Responding, lead counsel to the President-elect, Chief Wole Olanipekun, SAN, assured the court of the maximum corporation of his team, saying there was a need for the matter to be determined without recourse to unnecessary technicalities.

Likewise, the head of the team of lawyers representing the presidential candidate of the Peoples Democratic Party, PDP, Atiku Abubakar, Chief Chris Uche, SAN, said they would do everything possible to assist the court to do justice.

On his part, Dr Livy Uzoukwu, SAN, who is representing the Labour Party and its candidate, Mr Peter Obi, noted that the petitions were of great public interest, saying “At the end of the day, I am very confident that the petitions will impact on Nigeria’s jurisprudence and constitutionalism”.

“We will do everything possible to assist your Lordships,” he added.

Likewise, the Independent National Electoral Commission, INEC, through its lawyer, Mr A. B. Mahmood, SAN, expressed confidence in the electoral body on the ability of the court to do justice on all the petitions before it.

“My lords, we are confident that at the end of the day, justice will be done,” Mahmood, SAN, stated.

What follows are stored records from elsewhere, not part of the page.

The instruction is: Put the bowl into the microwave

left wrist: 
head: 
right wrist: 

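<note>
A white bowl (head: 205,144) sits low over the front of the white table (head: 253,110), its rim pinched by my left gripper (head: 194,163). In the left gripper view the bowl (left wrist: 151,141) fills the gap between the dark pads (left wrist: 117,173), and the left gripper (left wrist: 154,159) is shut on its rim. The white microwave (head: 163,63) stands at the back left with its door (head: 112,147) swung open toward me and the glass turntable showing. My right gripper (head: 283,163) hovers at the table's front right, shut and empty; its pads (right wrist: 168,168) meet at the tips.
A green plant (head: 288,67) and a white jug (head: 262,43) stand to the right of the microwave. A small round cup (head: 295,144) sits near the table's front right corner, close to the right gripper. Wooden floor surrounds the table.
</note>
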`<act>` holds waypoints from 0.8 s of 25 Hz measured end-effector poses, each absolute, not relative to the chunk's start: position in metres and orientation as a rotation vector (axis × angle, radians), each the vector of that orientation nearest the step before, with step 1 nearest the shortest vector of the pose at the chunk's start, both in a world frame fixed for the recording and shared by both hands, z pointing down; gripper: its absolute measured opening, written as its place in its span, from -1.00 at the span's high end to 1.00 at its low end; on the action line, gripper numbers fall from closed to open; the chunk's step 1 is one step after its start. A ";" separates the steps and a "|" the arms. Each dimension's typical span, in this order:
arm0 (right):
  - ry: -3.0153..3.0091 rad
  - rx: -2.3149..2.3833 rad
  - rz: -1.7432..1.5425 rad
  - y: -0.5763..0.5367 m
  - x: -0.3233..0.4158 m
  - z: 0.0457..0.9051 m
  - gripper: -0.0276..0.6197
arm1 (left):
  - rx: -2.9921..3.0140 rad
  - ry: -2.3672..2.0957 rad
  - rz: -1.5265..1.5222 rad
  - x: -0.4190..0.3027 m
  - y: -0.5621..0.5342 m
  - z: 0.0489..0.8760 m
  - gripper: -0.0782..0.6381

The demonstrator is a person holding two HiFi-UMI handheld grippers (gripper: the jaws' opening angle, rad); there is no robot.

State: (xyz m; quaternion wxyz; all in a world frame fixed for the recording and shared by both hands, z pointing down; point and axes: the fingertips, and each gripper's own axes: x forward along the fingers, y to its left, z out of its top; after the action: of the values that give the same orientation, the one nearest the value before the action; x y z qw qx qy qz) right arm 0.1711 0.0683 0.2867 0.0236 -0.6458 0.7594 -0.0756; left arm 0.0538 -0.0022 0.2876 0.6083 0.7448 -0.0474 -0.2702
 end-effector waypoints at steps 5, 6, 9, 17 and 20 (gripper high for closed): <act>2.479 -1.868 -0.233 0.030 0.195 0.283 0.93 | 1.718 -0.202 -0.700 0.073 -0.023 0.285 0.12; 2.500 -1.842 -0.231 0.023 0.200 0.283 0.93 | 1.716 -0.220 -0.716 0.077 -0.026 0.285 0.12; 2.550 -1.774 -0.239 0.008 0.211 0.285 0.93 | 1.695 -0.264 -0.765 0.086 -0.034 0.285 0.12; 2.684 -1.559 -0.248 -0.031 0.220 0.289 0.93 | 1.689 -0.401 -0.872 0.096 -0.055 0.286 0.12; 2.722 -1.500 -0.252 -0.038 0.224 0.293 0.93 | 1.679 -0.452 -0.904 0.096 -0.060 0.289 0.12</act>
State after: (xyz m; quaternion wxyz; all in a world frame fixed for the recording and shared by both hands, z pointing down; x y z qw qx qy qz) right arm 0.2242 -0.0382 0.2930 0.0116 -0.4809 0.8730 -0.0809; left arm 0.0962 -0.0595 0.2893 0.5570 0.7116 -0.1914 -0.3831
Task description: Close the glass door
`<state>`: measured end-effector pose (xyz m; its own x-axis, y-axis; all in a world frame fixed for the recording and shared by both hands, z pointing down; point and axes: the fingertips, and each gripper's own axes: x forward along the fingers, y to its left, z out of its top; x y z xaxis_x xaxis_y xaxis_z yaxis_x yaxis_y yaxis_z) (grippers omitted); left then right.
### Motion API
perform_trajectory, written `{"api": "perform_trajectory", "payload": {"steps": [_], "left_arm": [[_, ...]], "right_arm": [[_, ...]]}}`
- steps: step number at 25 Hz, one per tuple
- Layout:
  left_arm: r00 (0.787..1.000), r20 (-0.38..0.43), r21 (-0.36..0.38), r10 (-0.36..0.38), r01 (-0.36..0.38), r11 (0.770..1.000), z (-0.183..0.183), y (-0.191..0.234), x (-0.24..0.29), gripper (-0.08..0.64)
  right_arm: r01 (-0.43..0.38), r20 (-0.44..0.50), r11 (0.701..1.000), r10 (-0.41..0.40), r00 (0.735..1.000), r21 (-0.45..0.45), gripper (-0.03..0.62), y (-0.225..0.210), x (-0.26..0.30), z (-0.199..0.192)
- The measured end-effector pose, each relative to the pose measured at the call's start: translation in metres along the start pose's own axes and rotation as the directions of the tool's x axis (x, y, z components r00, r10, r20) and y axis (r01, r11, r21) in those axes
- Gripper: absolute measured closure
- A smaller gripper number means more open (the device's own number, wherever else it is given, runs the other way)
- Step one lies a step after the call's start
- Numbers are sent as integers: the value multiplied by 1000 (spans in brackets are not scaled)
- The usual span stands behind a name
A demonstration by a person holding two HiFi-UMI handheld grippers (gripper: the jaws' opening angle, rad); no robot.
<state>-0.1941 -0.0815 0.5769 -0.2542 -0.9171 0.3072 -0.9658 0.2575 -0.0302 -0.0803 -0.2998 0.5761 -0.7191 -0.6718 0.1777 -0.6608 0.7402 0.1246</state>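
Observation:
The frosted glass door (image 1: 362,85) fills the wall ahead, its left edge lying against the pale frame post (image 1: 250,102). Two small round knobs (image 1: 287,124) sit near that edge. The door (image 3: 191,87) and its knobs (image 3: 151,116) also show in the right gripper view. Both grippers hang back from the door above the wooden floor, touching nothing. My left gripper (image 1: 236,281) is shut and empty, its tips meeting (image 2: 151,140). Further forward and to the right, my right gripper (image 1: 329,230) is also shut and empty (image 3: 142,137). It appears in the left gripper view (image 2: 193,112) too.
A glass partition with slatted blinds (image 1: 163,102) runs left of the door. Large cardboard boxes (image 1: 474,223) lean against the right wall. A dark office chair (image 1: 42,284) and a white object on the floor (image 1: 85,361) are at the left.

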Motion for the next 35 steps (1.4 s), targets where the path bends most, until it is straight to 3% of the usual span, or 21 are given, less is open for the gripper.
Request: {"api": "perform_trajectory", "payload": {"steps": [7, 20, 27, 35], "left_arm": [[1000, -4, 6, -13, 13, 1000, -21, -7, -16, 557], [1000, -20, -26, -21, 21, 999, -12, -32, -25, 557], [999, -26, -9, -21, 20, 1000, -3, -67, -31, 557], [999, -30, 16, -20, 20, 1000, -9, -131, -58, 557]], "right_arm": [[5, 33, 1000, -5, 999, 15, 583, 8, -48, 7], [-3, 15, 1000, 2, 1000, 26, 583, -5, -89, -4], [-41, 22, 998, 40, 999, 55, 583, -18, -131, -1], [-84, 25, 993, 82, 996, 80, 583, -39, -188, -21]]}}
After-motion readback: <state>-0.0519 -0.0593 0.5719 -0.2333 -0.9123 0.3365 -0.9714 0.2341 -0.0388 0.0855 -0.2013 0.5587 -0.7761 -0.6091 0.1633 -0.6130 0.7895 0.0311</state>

Meanwhile, the court said it would only conduct pre-hearing session on three of the petition, while the remaining two petitions would be heard on Tuesday.

The three petitions the court said it would hear, were the ones the Action Alliance, AA, filed against INEC, that of the All Peoples Party, APP, as well as the petition by Obi and the LP.

While the remaining petitions are the ones filed by the Allied Peoples Movement, APM, and Atiku of the PDP.